The speckled sea louse, Eurydice pulchra, is the source of insight on circatidal clocks. Photo courtesy of Dr. David Wilcockson.
The speckled sea louse, Eurydice pulchra, is the source of insight on circatidal clocks. Photo courtesy of Dr. David Wilcockson.

Whether we are aware of it or not, our lives are intricately associated with specific, precise rhythms of nature. Most prominently, our phases of activity and rest correlate with the day/night cycle (with college students seemingly the exception to this rule), and even the female menstrual cycle operates on a strict, monthly interval. These rhythms are regulated by a complex network of molecular interactions referred to as biological clocks. The most well-known and studied clock is the circadian clock, which operates over a period of about 24 hours. However, many non-circadian rhythms have been observed, such as lunar and tidal rhythms, particularly conspicuous in marine animals, which demonstrate the existence of non-circadian clocks and hint at the possibility of non-circadian molecular architectures.

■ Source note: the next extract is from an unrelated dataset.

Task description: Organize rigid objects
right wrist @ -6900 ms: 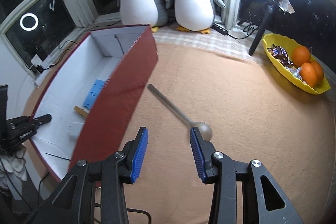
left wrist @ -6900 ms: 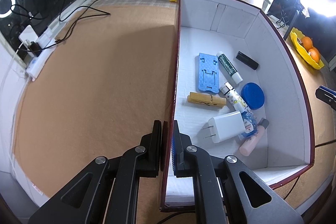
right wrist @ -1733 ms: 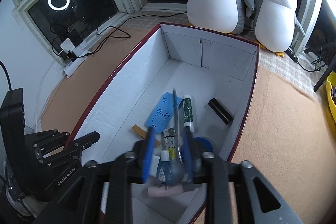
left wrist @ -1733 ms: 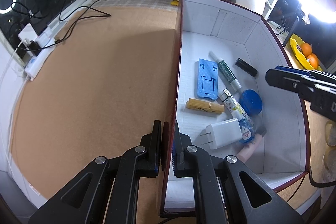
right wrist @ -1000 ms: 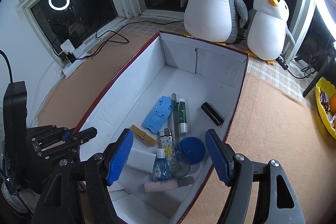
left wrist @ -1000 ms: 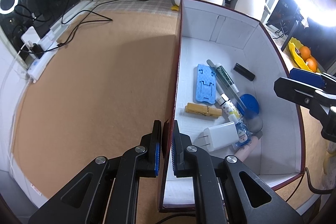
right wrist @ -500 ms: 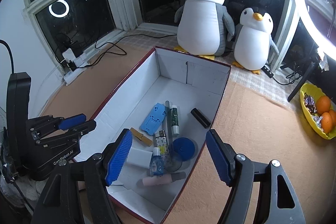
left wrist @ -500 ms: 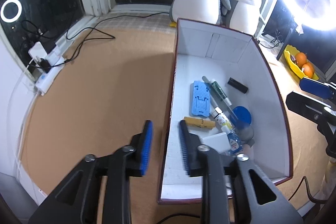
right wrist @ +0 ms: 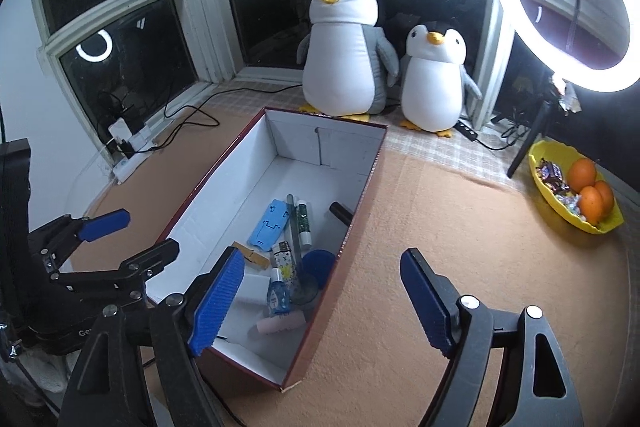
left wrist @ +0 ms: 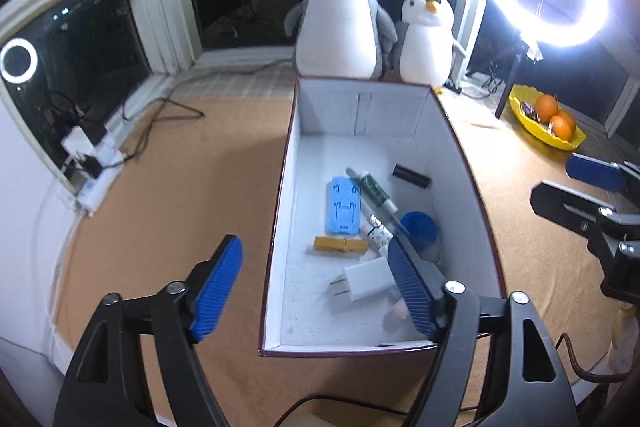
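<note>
My left gripper [left wrist: 316,287] hangs above the near left corner of the box [left wrist: 280,227], jaws opening with nothing pressed between the pads (the box's left wall shows below the gap). Inside the box, from 9 to 3 o'clock: blue phone stand [left wrist: 341,205], yellow clothespin [left wrist: 340,245], white charger [left wrist: 362,281], blue round lid [left wrist: 420,225]; black cylinder [left wrist: 411,177] at 1 o'clock. My right gripper [right wrist: 322,301] is above the box's right wall, jaws opening, holding nothing. Two plush penguins [right wrist: 348,47] stand at 12 o'clock.
</note>
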`<state>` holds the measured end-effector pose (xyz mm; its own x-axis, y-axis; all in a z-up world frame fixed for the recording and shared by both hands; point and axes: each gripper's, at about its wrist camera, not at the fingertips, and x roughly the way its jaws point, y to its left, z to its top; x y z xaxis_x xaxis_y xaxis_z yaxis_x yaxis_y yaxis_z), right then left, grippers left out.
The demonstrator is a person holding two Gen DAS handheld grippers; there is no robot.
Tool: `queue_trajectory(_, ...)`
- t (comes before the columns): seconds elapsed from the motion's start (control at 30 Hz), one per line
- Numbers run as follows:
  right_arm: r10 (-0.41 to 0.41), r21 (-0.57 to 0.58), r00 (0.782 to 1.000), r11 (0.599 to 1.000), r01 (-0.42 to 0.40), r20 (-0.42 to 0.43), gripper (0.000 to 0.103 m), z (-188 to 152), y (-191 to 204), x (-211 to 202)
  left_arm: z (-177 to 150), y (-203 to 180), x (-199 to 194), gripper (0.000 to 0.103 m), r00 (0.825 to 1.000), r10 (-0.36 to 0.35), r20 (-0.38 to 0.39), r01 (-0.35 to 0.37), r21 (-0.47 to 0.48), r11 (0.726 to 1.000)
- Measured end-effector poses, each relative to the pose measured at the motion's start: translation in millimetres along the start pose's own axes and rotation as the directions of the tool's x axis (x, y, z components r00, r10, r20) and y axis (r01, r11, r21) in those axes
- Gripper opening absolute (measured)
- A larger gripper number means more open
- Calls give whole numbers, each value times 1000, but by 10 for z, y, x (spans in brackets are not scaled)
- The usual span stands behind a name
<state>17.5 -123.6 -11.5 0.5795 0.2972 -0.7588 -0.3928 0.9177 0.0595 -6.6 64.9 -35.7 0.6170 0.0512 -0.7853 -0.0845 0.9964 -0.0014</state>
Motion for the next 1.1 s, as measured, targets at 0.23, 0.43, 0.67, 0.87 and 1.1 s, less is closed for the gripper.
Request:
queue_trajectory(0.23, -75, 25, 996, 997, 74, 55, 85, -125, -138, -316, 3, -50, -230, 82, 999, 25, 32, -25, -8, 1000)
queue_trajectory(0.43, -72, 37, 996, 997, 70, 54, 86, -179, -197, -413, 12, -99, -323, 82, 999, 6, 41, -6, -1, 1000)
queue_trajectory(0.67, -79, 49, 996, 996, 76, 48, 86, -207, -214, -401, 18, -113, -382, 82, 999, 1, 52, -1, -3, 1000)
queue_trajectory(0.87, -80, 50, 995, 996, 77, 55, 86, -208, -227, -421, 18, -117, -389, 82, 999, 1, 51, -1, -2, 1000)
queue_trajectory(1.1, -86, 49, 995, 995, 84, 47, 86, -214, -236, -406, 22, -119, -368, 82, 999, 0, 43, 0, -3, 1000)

For instance, animals that live in shallow waters and reproduce by external fertilization possess a vital sense of changing tides that dictates when it is most optimal to spawn [1]. Nevertheless, despite extensive studies, it has long been unclear how different biological clocks are interconnected and whether or not they share a core set of molecular regulators.

Two recent independent studies from the UK and Austria took their observations from the field to the lab and demonstrated that the circadian clock is not the only biological clock found in nature. This provided evidence against the model where non-circadian rhythms are only specialized manifestations of circadian clocks. “Our work is the first to show definitively that tidal time is kept by a dedicated tidal oscillator separate from a circadian one housed in the same animal,” says Dr. David Wilcockson, an aquatic biologist at Aberystwyth University. Wilcockson and colleagues examined the speckled sea louse, Eurydice pulchra, using genetic manipulations via RNA interference to show functional independence of a circatidal clock [2]. Similarly, the other study analyzed the marine worm Platynereis dumerilii and demonstrated a circadian-independent circalunar clock [3]. “These investigations … perfectly demonstrate how the field of biological timing is leveraging laboratory data to investigate molecular timing questions in natural species,” says Dr. Josh Gendron, a biologist at Yale University who was not affiliated with the studies.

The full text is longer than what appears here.